Side Effects and Precautions for Vitamin K Consumption


  • Vitamin K is safe for pregnant women and breastfeeding mothers, as long as they consume it in the right quantities. However, it is not advisable to higher amounts of vitamin K without consulting your healthcare professional.
  • Vitamin K is not effective in treating clotting problems resulting from chronic liver disease.
  • Excessive intake of vitamin K worsens clotting problems people with chronic liver problem.
  • Vitamin K1 is safe for children when they take it orally or have it injected into the body in the recommended amount.
  • Vitamin K1 is helpful in lowering blood sugar levels in people who are diabetic.
  • If you are diabetic and take vitamin K1, it is advisable to closely monitor your blood sugar levels.
  • High doses of vitamin K can be harmful for people receiving dialysis treatments caused by kidney disease.
  • People with minimized bile secretion who take vitamin K might need to take supplemental bile salts along with vitamin K to boost the absorption of vitamin K.

Deficiency of Vitamin K

Vitamin K deficiency is more common in children than adults.

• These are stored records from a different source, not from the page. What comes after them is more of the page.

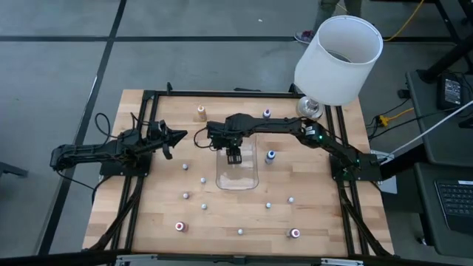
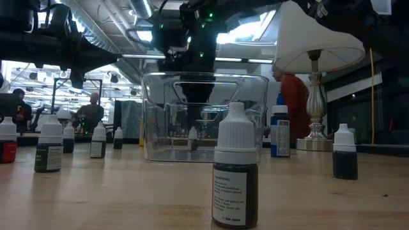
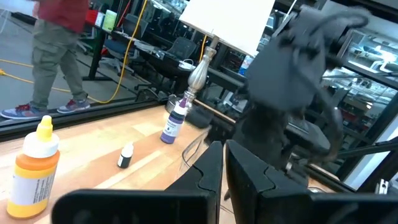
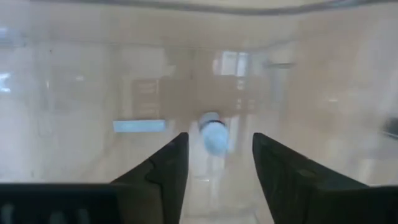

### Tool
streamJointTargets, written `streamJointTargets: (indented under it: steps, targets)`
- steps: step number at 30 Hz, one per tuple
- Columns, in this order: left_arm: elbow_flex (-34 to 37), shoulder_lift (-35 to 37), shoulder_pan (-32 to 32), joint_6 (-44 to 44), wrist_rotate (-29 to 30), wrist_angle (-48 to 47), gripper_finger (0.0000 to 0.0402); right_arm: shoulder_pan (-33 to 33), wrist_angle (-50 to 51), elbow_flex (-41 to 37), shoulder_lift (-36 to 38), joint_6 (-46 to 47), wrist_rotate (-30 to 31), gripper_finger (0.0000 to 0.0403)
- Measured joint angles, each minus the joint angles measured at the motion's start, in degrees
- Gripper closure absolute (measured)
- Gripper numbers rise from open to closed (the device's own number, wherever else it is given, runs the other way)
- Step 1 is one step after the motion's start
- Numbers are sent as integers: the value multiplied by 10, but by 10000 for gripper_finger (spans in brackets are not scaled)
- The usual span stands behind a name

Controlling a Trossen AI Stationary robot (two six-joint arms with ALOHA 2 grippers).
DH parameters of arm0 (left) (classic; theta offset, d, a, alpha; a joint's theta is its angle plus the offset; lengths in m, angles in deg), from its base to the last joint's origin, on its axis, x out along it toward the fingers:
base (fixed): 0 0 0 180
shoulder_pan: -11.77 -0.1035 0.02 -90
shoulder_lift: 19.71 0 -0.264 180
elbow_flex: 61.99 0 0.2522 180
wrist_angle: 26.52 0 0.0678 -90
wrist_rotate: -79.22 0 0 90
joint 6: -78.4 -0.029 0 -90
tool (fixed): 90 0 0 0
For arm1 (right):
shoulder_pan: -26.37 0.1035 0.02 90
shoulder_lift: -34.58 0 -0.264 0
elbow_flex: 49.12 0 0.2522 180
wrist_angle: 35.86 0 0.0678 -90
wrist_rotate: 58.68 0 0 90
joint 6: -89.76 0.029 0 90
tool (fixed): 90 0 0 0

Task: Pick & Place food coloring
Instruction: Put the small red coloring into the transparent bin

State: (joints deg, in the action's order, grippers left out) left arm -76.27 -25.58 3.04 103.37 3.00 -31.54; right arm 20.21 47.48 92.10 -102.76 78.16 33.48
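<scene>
Here, from the high view, I see my right end effector reaching into the near-back part of the clear tray, which sits at the middle of the desk. Many tiny food coloring bottles are scattered around the tray: a blue-capped bottle just to its right, a red-topped bottle well in front and to its left, an orange bottle behind and to its left. My left end effector waits off to the tray's left, its fingers pressed together on nothing.

In the low view, the right arm hangs down into the tray, and a small bottle stands inside it on the floor. A dark bottle with a white cap stands on the desk in front of the tray.

In the left wrist view, the orange bottle stands close by, and a lamp rises behind the tray's far side.

In the right wrist view, my fingers are spread apart, pinching nothing, and a pale blue-capped bottle lies free between and beyond them inside the tray.

I judge this the release step of one placement. Next calls for lifting straight out of the tray without nudging the dropped bottle, then moving to another bottle on the desk.
</scene>
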Motion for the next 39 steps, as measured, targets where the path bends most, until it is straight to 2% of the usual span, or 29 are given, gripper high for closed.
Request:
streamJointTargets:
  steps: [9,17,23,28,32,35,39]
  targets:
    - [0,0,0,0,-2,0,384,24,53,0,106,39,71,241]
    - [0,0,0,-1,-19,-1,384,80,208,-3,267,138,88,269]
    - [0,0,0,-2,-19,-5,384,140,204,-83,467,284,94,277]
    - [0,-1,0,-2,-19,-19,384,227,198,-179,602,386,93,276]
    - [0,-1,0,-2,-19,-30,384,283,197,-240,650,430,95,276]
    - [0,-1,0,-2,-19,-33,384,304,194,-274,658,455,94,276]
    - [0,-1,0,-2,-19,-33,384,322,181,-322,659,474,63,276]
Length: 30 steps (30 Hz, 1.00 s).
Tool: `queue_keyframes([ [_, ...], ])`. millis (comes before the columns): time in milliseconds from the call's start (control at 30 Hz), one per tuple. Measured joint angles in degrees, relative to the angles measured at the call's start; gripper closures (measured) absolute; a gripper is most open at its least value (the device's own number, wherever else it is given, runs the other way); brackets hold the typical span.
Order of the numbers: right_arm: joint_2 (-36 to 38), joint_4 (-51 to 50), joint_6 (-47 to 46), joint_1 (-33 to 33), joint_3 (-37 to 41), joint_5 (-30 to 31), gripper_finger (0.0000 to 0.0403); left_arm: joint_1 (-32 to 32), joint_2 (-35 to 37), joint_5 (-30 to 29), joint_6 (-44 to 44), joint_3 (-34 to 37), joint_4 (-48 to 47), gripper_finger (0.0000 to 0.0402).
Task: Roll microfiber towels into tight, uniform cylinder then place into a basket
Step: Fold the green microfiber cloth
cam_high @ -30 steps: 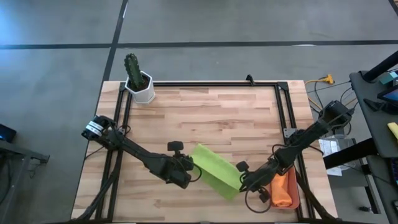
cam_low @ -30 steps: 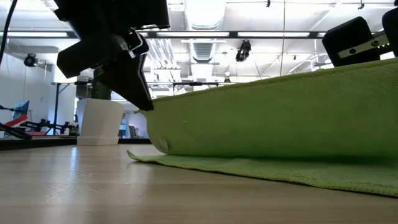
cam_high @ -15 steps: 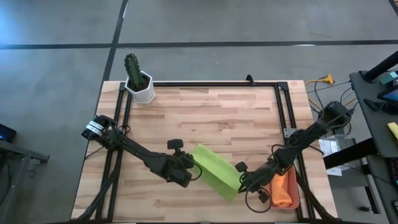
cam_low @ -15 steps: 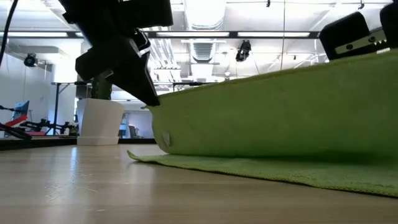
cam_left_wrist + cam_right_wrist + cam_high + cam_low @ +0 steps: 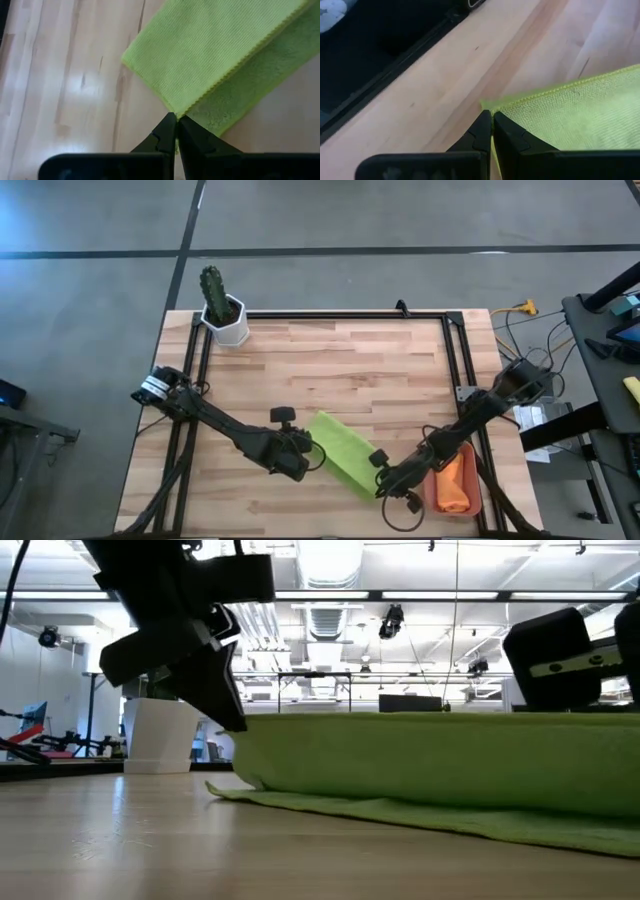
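Since the earlier frames, the right gripper [image 5: 385, 485] has been shifted leftward toward the table's near edge, and the green towel [image 5: 345, 452], formerly lifted at its right end, is now lowered to a level fold. The towel is a folded lime-green microfiber strip with a fine ribbed weave and a stitched hem [image 5: 210, 45], a fluffier under-layer showing beside it, and it is laid diagonally on the pale wood-plank table [image 5: 350, 370]. Its left corner is pinched by the left gripper [image 5: 176, 120], fingers pressed together on the cloth. The opposite corner is clamped by the right gripper, fingers likewise closed. The orange towel [image 5: 455, 485] is seen rolled inside the terracotta basket [image 5: 476, 498] at the table's right near corner.
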State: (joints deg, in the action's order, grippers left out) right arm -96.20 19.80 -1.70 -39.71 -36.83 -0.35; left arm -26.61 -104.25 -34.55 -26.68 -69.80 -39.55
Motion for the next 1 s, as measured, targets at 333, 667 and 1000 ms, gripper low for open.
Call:
queue_keyframes([
  [333, -1.27, 1.98, 3.44, 0.06, -1.5, 0.22, 0.0393, 0.02, 0.02, -0.59, -0.8, 0.9, 0.22, 0.0401],
  [667, -1.49, 2.26, 1.93, 1.53, -1.56, -0.27, 0.033, -0.02, -0.13, 1.4, -3.16, 3.93, 3.26, 0.0402],
  [1000, -1.49, 0.57, 1.73, 1.58, -1.56, 0.41, 0.0247, -0.09, -0.13, 0.44, -2.99, 3.9, 4.02, 0.0373],
])
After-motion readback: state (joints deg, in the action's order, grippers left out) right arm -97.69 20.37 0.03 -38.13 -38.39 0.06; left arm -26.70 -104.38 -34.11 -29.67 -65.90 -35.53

It would usually occur in adults whose bodies are unable to properly absorb vitamin K from the intestinal tract, as a result of the presence of certain diseases such as lack of nutrient absorption and gastrointestinal disorders such as cystic fibrosis, Crohn’s disease, and celiac disease. There are some conditions that affect vitamin K metabolism; some of them are hemodialysis treatment, long-term intake of medications like blood-thinning medications, and some antibiotics that affect vitamin K metabolism. Some of the signs and symptoms of vitamin K deficiency are excessive bleeding and bruising.

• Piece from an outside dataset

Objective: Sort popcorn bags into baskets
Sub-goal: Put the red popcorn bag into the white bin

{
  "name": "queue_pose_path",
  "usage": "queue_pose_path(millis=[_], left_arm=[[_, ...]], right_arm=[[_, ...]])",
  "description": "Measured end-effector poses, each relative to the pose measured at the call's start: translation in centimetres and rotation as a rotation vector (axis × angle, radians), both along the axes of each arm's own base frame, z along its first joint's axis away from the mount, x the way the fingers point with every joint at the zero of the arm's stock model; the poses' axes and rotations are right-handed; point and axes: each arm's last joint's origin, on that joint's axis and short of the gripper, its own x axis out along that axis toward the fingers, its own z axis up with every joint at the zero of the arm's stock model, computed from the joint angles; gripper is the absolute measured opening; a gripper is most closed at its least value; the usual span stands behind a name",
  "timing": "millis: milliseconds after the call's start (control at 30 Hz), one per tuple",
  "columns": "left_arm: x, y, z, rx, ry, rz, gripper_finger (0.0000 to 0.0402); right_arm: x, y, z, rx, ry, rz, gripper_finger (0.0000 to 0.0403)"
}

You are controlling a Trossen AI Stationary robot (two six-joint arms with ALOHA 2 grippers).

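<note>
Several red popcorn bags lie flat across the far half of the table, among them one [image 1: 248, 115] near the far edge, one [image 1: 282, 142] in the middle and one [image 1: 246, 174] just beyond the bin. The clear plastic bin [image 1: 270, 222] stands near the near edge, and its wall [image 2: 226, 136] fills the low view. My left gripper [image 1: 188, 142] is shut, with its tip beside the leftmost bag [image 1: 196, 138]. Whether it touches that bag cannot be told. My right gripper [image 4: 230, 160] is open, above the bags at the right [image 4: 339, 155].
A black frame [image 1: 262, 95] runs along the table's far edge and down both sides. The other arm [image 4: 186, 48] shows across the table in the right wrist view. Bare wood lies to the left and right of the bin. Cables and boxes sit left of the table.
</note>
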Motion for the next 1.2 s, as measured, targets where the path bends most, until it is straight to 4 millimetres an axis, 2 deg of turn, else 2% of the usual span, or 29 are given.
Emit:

In newborns, vitamin D deficiency can happen in the early weeks as a result of low vitamin K transportation across the placenta. This can further lead to a condition called vitamin K deficiency bleeding (VKDB). VKDB can occur between the second and twelfth week, especially in exclusively breastfed babies or those with nutrient absorption issues.

Some Child Growth Facts

  • Babies weigh about seven pounds at birth ― they grow from the size of a grain of rice during pregnancy to the size of a small watermelon.
  • Appropriate feeding reduces the risk of stunting and obesity in young children, as well as stimulates their intellectual development.
  • After two months, the fetus is about the size of a finger, and it is about this time that it develops a brain, eyes, ears, muscles, bones, and all that it requires to live.
  • Pregnant women who eat a variety of healthy foods, lots of fruits and vegetables, and moderate amounts of fats, oils, salt, and sugars will have a healthy pregnancy and childbirth.
  • Babies in their first year learn to eat, sit up, talk, crawl, and walk.
  • Healthy nutrition during pregnancy ensures a healthier baby. Also, mothers are expected to practice exclusive breastfeeding for six months, after which they should introduce age-appropriate complementary foods, and continue breastfeeding.

Now that you Know…

Vitamin K is a fat-soluble vitamin that the body needs for blood coagulation and many other activities. It is particularly for calcium binding in the bones, as well as for the synthesis of proteins involved in blood coagulation. These are vital needs for the health of children. Vitamin K deficiency can lead to weak bones and uncontrolled bleeding.

As important as vitamin K is in treating certain health conditions, self-medicating a condition with vitamin K is not advisable, as it may lead to serious health issues. It is important to always check with your doctor before taking vitamin K supplements.